## PROBLEM
The response should be an exact repetition of all the entries.
[[ EXERCISE DATA, beginning ]]
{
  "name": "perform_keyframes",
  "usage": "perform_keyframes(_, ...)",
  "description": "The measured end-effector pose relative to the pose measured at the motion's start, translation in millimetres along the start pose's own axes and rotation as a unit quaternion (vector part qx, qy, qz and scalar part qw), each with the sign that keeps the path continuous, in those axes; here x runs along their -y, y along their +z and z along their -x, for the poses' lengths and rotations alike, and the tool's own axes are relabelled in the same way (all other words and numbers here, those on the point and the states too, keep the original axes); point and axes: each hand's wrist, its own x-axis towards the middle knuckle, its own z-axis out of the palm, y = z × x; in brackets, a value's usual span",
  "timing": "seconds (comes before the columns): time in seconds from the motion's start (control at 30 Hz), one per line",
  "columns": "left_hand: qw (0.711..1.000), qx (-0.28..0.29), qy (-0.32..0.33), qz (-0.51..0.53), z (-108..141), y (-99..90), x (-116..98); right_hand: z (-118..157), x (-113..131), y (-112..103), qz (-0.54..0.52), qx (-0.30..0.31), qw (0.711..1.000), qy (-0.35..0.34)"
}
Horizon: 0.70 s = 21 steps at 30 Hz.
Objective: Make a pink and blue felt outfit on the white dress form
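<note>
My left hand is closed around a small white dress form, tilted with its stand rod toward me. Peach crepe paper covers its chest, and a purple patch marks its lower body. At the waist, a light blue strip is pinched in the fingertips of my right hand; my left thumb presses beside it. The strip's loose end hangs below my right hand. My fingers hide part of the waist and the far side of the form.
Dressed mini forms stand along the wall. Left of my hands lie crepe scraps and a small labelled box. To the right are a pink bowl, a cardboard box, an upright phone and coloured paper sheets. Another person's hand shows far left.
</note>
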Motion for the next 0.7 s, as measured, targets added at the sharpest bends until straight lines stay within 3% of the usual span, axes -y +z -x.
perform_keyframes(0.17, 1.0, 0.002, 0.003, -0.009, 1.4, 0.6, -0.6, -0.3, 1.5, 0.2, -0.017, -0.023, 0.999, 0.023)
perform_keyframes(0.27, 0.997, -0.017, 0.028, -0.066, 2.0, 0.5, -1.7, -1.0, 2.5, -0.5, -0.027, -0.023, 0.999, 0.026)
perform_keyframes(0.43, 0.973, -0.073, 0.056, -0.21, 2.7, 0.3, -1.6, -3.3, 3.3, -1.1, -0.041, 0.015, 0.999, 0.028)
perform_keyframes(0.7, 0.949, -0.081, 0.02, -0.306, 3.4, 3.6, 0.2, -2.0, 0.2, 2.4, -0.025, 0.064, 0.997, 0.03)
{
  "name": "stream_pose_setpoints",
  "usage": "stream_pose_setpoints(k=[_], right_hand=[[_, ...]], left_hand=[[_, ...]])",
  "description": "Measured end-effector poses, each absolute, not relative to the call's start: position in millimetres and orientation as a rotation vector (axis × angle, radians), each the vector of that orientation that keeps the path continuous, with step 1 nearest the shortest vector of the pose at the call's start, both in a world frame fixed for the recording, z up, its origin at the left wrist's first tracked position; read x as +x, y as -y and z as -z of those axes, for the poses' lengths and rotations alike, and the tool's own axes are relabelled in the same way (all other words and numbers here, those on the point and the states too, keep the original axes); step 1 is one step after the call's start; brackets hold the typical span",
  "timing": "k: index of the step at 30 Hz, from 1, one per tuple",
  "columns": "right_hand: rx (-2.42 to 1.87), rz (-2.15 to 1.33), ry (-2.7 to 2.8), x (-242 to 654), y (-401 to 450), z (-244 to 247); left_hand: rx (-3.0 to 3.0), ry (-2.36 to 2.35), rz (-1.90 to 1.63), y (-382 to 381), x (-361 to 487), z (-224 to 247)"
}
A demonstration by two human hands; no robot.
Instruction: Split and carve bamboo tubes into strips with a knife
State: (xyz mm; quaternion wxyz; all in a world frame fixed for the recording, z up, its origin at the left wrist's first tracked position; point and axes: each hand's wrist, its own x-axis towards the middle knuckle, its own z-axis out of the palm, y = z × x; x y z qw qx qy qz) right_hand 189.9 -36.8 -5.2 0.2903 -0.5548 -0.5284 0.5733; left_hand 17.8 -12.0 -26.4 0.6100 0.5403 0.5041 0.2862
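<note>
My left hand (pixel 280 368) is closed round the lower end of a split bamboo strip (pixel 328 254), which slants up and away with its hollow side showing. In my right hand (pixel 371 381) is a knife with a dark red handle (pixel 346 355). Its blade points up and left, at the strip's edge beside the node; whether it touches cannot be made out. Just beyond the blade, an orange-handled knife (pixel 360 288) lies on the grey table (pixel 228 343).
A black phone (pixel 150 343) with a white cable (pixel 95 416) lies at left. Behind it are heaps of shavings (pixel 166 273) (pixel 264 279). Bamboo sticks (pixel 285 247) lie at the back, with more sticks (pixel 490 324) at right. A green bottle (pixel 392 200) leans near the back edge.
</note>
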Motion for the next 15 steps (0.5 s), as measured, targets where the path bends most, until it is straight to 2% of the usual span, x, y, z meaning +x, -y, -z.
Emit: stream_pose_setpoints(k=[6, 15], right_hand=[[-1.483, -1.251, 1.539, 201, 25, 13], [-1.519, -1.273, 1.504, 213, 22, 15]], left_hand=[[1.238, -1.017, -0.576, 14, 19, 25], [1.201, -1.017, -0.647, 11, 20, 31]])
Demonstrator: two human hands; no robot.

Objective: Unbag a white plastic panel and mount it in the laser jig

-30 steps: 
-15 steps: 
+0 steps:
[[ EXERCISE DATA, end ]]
## ANSWER
{
  "name": "perform_keyframes",
  "usage": "perform_keyframes(_, ...)",
  "description": "The measured end-effector pose relative to the pose measured at the motion's start, translation in millimetres along the start pose's own axes and rotation as a unit quaternion (vector part qx, qy, qz and scalar part qw), each with the sign that keeps the path continuous, in those axes; here x runs along their -y, y along their +z and z along their -x, for the poses' lengths and rotations alike, and the tool's own axes are relabelled in the same way (all other words and numbers here, those on the point and the states too, keep the original axes); point and axes: each hand's wrist, its own x-axis towards the middle knuckle, its own z-axis out of the palm, y = z × x; in brackets, a value's usual span",
  "timing": "seconds (comes before the columns): time in seconds from the motion's start (control at 30 Hz), one per line",
  "columns": "left_hand: qw (0.711..1.000), qx (-0.28..0.29), qy (-0.32..0.33), qz (-0.51..0.53), z (-108..141), y (-99..90), x (-116..98); right_hand: z (-118..157), x (-113..131), y (-112..103), qz (-0.54..0.52), qx (-0.30..0.31), qw (0.711..1.000), qy (-0.35..0.34)"
}
Horizon: 0.70 s = 21 steps at 30 Hz.
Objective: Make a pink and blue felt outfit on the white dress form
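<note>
My left hand is closed around a small white dress form, tilted with its stand rod toward me. Peach crepe paper covers its chest, and a purple patch marks its lower body. At the waist, a light blue strip is pinched in the fingertips of my right hand; my left thumb presses beside it. The strip's loose end hangs below my right hand. My fingers hide part of the waist and the far side of the form.
Dressed mini forms stand along the wall. Left of my hands lie crepe scraps and a small labelled box. To the right are a pink bowl, a cardboard box, an upright phone and coloured paper sheets. Another person's hand shows far left.
</note>
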Motion for the next 0.7 s, as measured, targets added at the sharpest bends until straight lines stay within 3% of the usual span, axes -y +z -x.
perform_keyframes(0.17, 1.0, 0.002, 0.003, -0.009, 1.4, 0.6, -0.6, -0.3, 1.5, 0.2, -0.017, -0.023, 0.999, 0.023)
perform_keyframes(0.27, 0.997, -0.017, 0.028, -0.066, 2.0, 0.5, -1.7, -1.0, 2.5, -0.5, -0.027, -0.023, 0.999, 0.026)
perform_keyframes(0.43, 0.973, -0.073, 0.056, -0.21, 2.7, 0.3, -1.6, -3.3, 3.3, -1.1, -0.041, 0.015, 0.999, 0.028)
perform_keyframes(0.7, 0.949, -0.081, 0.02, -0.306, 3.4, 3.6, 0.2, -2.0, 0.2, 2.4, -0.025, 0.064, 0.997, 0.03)
{
  "name": "stream_pose_setpoints",
  "usage": "stream_pose_setpoints(k=[_], right_hand=[[_, ...]], left_hand=[[_, ...]])",
  "description": "Measured end-effector poses, each absolute, not relative to the call's start: position in millimetres and orientation as a rotation vector (axis × angle, radians), each the vector of that orientation that keeps the path continuous, with step 1 nearest the shortest vector of the pose at the call's start, both in a world frame fixed for the recording, z up, its origin at the left wrist's first tracked position; read x as +x, y as -y and z as -z of those axes, for the poses' lengths and rotations alike, and the tool's own axes are relabelled in the same way (all other words and numbers here, those on the point and the states too, keep the original axes); step 1 is one step after the call's start; brackets hold the typical span",
  "timing": "k: index of the step at 30 Hz, from 1, one per tuple",
  "columns": "right_hand: rx (-2.42 to 1.87), rz (-2.15 to 1.33), ry (-2.7 to 2.8), x (-242 to 654), y (-401 to 450), z (-244 to 247); left_hand: rx (-3.0 to 3.0), ry (-2.36 to 2.35), rz (-1.90 to 1.63), y (-382 to 381), x (-361 to 487), z (-224 to 247)"
}
A demonstration by two human hands; no robot.
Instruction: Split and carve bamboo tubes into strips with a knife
State: (xyz mm; quaternion wxyz; all in a world frame fixed for the recording, z up, its origin at the left wrist's first tracked position; point and axes: each hand's wrist, its own x-axis towards the middle knuckle, its own z-axis out of the palm, y = z × x; x y z qw qx qy qz) right_hand 189.9 -36.8 -5.2 0.2903 -0.5548 -0.5284 0.5733; left_hand 17.8 -12.0 -26.4 0.6100 0.5403 0.5041 0.2862
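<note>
My left hand (pixel 280 368) is closed round the lower end of a split bamboo strip (pixel 328 254), which slants up and away with its hollow side showing. In my right hand (pixel 371 381) is a knife with a dark red handle (pixel 346 355). Its blade points up and left, at the strip's edge beside the node; whether it touches cannot be made out. Just beyond the blade, an orange-handled knife (pixel 360 288) lies on the grey table (pixel 228 343).
A black phone (pixel 150 343) with a white cable (pixel 95 416) lies at left. Behind it are heaps of shavings (pixel 166 273) (pixel 264 279). Bamboo sticks (pixel 285 247) lie at the back, with more sticks (pixel 490 324) at right. A green bottle (pixel 392 200) leans near the back edge.
</note>
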Motion for the next 15 steps (0.5 s), as measured, targets where the path bends most, until it is straight to 2% of the usual span, x, y, z meaning +x, -y, -z.
Emit: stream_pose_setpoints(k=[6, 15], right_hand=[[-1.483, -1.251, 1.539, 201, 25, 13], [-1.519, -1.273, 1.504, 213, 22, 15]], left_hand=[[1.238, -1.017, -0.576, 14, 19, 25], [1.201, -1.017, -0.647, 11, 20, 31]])
Demonstrator: two human hands; no robot.

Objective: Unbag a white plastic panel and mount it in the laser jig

-30 steps: 
-15 steps: 
+0 steps:

This exercise is now finished.